● What is required: Among the entries below, take the line with "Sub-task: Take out" and the line with "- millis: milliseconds", and output them and every line between them exactly, with nothing else.

[Stored data]
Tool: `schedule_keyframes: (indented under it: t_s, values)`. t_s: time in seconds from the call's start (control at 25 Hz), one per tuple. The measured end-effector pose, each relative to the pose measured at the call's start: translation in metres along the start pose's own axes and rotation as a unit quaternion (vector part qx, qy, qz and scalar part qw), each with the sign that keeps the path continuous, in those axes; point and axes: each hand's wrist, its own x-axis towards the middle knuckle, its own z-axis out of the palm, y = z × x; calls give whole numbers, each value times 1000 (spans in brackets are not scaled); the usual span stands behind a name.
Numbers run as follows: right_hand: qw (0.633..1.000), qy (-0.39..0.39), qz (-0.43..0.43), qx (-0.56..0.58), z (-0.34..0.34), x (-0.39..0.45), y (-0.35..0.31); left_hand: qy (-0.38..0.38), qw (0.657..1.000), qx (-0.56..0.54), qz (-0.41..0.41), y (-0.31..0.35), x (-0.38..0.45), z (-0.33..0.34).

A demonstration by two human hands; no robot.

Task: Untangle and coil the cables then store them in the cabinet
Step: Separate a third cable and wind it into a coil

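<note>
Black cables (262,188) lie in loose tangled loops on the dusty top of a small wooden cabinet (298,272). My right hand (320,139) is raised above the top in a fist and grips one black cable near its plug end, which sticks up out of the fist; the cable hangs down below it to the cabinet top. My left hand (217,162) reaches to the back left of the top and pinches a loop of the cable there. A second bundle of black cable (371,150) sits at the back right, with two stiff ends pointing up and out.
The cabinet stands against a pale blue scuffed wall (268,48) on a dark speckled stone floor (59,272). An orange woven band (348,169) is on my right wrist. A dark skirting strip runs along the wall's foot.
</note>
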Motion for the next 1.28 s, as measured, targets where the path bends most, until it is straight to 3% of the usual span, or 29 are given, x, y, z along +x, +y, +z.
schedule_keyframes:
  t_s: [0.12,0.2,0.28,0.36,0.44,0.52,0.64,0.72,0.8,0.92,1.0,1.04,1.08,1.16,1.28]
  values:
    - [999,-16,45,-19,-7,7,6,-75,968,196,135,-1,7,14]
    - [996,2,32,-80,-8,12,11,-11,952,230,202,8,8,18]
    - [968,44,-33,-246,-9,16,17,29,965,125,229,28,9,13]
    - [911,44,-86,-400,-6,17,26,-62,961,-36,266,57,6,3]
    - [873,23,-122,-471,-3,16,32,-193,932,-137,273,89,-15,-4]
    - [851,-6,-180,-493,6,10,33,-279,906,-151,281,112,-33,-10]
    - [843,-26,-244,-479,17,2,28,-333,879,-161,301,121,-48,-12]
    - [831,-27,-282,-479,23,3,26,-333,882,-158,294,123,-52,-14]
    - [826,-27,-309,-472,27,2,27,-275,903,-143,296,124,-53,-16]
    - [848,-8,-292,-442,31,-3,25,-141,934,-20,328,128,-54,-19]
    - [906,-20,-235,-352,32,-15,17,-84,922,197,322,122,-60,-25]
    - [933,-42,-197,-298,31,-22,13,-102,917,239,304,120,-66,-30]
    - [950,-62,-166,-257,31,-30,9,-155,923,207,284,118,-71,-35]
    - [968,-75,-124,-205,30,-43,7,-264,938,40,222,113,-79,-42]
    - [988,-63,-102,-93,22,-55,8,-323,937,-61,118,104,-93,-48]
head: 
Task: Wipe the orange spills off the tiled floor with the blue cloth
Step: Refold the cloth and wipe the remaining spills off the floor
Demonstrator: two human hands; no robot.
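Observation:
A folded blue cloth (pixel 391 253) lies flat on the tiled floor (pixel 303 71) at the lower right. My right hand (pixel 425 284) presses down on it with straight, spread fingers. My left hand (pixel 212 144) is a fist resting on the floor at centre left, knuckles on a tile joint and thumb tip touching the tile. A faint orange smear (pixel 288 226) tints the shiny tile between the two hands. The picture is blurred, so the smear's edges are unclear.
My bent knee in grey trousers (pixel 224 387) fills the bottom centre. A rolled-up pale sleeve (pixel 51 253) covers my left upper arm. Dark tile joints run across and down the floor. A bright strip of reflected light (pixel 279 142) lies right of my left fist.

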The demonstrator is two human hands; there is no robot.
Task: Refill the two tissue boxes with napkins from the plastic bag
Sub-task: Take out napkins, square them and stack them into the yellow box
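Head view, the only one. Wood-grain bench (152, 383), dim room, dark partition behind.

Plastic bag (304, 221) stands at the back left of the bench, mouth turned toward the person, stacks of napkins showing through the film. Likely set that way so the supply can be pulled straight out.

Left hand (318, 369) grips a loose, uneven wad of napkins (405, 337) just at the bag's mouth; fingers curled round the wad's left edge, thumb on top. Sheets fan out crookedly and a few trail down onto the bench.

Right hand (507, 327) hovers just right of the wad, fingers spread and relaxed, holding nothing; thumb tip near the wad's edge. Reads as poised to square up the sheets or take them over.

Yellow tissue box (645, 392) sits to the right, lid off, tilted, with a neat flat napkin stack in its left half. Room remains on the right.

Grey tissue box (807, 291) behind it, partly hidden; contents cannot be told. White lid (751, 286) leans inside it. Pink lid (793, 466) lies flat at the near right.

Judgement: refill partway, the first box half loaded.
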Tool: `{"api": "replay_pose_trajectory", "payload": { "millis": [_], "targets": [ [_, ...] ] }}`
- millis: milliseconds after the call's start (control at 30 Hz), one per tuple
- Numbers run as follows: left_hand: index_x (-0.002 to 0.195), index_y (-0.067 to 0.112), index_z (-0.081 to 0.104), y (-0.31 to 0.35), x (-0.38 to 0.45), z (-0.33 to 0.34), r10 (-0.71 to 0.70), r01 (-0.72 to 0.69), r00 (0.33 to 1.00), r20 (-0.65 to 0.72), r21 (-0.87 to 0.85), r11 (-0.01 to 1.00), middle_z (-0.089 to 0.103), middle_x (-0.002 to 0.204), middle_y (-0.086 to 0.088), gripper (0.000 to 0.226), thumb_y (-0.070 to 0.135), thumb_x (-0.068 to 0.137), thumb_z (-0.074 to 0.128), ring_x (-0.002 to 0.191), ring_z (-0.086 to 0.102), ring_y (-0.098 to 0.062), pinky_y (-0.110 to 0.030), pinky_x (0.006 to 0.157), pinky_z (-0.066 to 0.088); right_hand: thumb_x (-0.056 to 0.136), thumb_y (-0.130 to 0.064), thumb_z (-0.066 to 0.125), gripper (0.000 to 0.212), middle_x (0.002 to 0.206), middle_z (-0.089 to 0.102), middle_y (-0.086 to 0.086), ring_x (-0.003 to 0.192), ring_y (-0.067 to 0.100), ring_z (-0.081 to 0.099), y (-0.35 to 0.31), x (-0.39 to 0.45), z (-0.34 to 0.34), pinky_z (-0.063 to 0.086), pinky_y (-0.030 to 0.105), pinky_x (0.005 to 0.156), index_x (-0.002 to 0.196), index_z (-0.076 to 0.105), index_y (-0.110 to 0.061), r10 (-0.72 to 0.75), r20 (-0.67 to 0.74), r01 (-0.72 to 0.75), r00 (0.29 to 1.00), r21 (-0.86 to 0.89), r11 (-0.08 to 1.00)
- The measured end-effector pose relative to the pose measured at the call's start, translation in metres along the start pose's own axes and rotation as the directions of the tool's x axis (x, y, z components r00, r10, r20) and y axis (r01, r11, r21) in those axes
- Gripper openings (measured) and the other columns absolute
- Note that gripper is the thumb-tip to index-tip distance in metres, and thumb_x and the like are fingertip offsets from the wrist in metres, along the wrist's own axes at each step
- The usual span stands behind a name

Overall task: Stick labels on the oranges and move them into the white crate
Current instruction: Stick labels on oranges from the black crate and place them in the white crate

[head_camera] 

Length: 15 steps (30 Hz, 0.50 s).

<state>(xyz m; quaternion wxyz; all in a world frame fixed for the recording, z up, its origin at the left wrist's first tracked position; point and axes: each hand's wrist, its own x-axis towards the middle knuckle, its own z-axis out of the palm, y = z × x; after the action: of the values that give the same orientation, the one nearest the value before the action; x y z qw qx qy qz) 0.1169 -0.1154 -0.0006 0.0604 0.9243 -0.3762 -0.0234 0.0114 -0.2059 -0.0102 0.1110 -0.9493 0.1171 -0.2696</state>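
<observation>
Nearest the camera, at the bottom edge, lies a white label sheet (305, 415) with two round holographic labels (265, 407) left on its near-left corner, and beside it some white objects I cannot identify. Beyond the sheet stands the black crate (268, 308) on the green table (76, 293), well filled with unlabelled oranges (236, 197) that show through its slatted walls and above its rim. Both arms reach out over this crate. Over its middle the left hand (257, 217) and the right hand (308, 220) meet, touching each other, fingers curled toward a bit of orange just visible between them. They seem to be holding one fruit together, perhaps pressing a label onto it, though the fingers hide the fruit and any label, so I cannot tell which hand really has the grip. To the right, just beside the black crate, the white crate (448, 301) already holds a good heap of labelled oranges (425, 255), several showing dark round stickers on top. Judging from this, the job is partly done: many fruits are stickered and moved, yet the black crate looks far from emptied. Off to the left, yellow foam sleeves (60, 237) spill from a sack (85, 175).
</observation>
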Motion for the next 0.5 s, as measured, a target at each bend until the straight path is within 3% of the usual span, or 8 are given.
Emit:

● Response area:
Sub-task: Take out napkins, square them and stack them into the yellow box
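Head view, the only one. Wood-grain bench (152, 383), dim room, dark partition behind.

Plastic bag (304, 221) stands at the back left of the bench, mouth turned toward the person, stacks of napkins showing through the film. Likely set that way so the supply can be pulled straight out.

Left hand (318, 369) grips a loose, uneven wad of napkins (405, 337) just at the bag's mouth; fingers curled round the wad's left edge, thumb on top. Sheets fan out crookedly and a few trail down onto the bench.

Right hand (507, 327) hovers just right of the wad, fingers spread and relaxed, holding nothing; thumb tip near the wad's edge. Reads as poised to square up the sheets or take them over.

Yellow tissue box (645, 392) sits to the right, lid off, tilted, with a neat flat napkin stack in its left half. Room remains on the right.

Grey tissue box (807, 291) behind it, partly hidden; contents cannot be told. White lid (751, 286) leans inside it. Pink lid (793, 466) lies flat at the near right.

Judgement: refill partway, the first box half loaded.
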Tool: `{"api": "replay_pose_trajectory", "payload": { "millis": [_], "targets": [ [_, ...] ] }}`
- millis: milliseconds after the call's start (control at 30 Hz), one per tuple

That completes the answer.